Я открыла глаза. Наверное, я очень быстро уснула и увидела сон…
В дверь снова постучали. На этот раз ко мне пришла управляющая, женщина в черном платье вдовы, и сказала, что я опоздала к ужину… Нет, это тоже был сон. Снова проснувшись, я утерла со лба холодный пот.
Пение в соседней комнате стихло, и теперь немцы о чем-то громко разговаривали.
На краю моей постели сидел Джулиан Финч. «Я тебя люблю. Я всегда буду тебя любить», – повторял он.
Вновь пробудившись, я встала и начала одеваться к ужину. Как же здорово наконец проснуться, главное теперь – снова не уснуть. Иначе я потеряюсь и буду вечно падать сквозь землю в темноту.
За дверью вновь послышались шаги. Опять Андре, на этот раз в пекарском фартуке. «Они забрали Джулиана», – сказала она. «Ils ont pris Julien».
Ну уж теперь-то я точно не спала. Да, это реальность, это сознание. Получается, все остальные разы мне только снилось, что я бодрствую, но на самом деле…
Андре упала на колени перед моей постелью и, зажмурив свои огромные глаза, начала молиться. Мне очень хотелось ей помочь, но меня снова подхватила сонная волна и понесла прочь.
Кто-то вновь забарабанил в дверь. Вдова. «Мадам, они идут за вами!»
Я поняла, что единственный способ убедиться в том, что я не сплю, – пошевелиться, как-то себя растрясти. Я начала сопротивляться и попыталась двинуть хотя бы кончиком пальца. Ничего не вышло.
Зато оказалось, что я могу издавать звуки, могу кричать. Набрав полную грудь воздуха, я взвыла из последних сил. Наверное, в реальности у меня получился лишь жалкий стон, но этого хватило, чтобы открыть глаза.

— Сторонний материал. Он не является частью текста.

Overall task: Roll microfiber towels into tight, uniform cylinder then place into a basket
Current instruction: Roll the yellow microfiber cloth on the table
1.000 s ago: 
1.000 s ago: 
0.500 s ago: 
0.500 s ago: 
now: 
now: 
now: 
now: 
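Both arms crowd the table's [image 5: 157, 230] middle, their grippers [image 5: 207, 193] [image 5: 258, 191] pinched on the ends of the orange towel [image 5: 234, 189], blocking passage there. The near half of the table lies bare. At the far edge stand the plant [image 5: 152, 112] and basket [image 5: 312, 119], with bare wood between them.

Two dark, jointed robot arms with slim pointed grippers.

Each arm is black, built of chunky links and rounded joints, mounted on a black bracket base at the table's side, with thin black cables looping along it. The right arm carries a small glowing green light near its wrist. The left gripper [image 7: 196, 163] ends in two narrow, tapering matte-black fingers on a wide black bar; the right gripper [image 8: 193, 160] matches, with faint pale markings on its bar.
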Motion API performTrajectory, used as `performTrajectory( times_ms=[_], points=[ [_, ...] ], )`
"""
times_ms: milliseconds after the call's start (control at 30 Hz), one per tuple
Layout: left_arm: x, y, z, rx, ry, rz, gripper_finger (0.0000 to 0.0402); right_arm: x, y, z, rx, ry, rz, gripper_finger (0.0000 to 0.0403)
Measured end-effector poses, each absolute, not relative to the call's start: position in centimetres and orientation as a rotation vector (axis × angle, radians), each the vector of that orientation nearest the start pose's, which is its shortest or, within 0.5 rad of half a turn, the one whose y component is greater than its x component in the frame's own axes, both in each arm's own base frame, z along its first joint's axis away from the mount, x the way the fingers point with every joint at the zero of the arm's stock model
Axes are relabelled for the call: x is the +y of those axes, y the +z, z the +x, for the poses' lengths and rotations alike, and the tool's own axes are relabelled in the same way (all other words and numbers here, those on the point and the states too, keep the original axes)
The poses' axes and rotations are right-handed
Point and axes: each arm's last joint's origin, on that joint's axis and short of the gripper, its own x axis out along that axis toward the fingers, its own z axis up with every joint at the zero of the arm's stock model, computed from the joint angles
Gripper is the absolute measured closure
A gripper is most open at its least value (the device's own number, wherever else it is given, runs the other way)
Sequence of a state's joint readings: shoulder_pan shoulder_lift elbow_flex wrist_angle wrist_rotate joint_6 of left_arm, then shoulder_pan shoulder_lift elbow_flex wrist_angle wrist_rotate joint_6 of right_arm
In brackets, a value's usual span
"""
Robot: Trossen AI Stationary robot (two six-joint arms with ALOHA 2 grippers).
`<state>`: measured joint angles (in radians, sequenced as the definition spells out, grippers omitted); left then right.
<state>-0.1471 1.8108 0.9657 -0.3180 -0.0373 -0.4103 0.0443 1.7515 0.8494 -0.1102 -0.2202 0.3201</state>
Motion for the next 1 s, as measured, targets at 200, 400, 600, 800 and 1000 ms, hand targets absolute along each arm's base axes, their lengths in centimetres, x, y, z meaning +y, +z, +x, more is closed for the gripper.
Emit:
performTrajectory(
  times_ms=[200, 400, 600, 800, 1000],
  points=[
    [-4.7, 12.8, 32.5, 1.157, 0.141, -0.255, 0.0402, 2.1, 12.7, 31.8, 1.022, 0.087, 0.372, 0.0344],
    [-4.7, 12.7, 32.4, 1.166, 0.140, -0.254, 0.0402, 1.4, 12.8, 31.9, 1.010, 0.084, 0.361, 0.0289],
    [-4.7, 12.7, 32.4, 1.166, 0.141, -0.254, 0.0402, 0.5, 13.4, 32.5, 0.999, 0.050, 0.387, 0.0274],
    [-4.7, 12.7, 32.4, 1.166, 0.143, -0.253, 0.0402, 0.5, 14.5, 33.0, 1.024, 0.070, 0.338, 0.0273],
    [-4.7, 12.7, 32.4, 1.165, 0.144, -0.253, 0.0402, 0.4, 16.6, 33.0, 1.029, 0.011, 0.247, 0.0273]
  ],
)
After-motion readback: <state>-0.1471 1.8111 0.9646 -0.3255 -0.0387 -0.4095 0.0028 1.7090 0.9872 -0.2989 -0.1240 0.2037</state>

Я вскочила с постели, думая, что по-прежнему сплю. Нет. На этот раз все, кажется, по-настоящему. Кое-как добравшись до ванной, я включила холодную воду и умылась. Затем подняла глаза и посмотрела на себя в зеркало.
– Все в порядке, – сказало лицо в отражении.
Теперь я слышала не парижский акцент Андре и не сельский говор вдовы, но свой собственный американский голос: «Все в порядке».
По-прежнему сомневаясь в реальности происходящего, я прошлась по комнате и выглянула в окно. На улице уже темнело, что вполне соотносилось со временем суток. Вернувшись обратно к постели, я проверила свои вещи: книги, которые я брала в поезд, недопитая бутылка воды, блокнот и телефон. Все на месте. Затем я оделась и на всякий случай решила потрогать разные поверхности: фарфор, шерсть, лен, железные шпингалеты на оконной раме. С каждым прикосновением ко мне постепенно возвращалась уверенность.
Я не сплю, я живая и нахожусь в настоящем дне, в отеле между Нацвейлером и Штрутгофом, у подножия гор, которые, без сомнения, являются Вогезами. С этими мыслями Ханна Колер прошла в другой конец коридора, с жутким топотом спустилась по лестнице в холл на первом этаже.
– Ужин готов, мадам, – объявила управляющая. – Я подумала, что вам понравится столик у окна.
– Нет!
Я оттолкнула женщину в сторону и понеслась к дверям, пытаясь на ходу нащупать в сумке хоть какие-то деньги. Поравнявшись со стойкой регистрации, я кинула туда бумажку в пятьдесят евро. На улице я кое-как забралась в свой белый «рено», после чего глубоко вздохнула, вставила ключ в зажигание и резко завела мотор.